## What you are asked to do
Transcribe the lines from the start of the data below through the line with "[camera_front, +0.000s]", word for word and nothing more.

Records drawn from a dataset:
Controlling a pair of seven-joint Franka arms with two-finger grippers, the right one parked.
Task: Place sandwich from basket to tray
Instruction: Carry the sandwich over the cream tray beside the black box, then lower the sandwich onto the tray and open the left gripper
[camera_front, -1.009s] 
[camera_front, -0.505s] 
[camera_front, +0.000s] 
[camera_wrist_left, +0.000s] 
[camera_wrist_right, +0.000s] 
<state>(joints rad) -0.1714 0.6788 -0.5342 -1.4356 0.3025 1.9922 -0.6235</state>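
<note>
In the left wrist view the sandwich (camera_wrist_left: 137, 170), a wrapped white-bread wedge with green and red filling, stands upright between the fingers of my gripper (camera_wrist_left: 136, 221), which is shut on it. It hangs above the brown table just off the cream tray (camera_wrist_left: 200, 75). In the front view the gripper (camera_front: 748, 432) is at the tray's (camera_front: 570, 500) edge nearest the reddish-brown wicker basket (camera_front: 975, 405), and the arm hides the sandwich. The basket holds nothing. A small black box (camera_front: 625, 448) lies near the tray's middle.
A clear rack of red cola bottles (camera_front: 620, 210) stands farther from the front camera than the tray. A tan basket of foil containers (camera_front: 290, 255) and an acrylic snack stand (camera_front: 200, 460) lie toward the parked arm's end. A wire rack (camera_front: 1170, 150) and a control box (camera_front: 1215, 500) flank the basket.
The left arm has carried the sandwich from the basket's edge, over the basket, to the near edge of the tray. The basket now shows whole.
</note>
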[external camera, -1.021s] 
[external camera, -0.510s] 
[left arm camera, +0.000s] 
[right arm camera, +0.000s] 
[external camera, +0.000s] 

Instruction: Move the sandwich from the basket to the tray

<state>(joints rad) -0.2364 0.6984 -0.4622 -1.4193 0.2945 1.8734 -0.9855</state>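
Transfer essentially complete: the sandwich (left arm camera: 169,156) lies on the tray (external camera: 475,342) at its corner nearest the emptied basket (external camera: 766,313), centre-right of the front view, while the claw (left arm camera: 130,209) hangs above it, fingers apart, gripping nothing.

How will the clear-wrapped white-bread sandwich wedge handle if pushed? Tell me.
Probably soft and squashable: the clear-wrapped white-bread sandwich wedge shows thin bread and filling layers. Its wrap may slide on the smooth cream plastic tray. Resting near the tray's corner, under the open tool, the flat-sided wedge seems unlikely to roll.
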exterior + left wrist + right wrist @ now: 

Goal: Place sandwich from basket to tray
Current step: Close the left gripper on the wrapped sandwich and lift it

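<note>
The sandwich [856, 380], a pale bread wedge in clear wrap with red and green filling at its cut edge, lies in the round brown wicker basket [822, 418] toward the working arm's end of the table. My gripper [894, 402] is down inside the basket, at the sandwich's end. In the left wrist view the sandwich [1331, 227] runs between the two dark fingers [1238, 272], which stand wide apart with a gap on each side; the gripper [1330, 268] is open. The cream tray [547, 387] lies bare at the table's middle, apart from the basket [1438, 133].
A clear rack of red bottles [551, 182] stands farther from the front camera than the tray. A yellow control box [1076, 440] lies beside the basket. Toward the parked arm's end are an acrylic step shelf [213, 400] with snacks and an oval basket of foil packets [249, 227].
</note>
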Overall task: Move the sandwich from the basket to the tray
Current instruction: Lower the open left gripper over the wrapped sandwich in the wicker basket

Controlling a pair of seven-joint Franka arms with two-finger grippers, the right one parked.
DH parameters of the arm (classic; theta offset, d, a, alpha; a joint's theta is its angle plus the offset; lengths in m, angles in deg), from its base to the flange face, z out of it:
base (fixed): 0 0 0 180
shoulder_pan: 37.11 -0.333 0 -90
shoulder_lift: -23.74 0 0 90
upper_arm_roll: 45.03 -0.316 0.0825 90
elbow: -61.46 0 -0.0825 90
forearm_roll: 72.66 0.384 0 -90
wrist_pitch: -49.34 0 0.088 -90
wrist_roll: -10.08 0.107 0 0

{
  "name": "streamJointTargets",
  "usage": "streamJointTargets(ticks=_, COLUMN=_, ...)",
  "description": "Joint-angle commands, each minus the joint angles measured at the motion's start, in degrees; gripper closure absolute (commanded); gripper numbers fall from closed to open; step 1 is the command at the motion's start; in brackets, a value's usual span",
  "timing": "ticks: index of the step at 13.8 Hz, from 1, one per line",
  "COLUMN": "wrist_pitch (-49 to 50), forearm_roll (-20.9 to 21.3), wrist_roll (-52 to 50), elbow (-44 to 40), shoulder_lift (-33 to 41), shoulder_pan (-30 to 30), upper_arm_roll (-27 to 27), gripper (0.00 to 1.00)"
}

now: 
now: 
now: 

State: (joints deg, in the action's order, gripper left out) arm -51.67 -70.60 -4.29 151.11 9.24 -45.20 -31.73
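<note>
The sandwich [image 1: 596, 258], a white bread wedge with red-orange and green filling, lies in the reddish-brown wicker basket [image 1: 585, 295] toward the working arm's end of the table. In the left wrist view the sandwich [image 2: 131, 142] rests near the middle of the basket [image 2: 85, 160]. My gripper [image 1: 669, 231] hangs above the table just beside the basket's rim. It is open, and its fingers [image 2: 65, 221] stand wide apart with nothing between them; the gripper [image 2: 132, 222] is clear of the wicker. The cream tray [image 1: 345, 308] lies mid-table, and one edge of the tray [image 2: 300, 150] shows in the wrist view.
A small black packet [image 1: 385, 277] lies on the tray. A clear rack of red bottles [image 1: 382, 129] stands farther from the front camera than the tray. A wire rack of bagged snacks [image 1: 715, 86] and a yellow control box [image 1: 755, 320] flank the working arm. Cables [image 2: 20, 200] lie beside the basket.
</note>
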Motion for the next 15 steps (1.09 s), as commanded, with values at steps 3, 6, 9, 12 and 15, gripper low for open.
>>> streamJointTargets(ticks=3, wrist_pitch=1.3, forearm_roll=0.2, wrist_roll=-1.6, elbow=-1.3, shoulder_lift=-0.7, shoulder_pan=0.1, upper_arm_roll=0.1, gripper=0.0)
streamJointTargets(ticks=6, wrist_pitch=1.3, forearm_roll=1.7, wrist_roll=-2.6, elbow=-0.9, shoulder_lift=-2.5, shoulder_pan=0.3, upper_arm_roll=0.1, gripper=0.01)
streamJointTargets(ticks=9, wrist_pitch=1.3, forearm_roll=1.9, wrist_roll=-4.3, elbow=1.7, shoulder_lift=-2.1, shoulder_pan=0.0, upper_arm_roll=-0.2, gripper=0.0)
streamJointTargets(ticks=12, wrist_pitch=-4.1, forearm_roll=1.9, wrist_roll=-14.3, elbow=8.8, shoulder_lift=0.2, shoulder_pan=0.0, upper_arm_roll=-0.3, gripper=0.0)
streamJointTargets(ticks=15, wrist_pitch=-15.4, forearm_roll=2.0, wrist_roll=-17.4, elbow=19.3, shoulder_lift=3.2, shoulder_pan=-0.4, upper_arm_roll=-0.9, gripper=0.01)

## Output for this task
Controlling a pair of seven-joint Franka arms with two-finger grippers, the right one parked.
Task: Place sandwich from basket to tray
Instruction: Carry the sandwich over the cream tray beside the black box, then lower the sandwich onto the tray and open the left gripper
[camera_front, -1.009s] 
[camera_front, -0.505s] 
[camera_front, +0.000s] 

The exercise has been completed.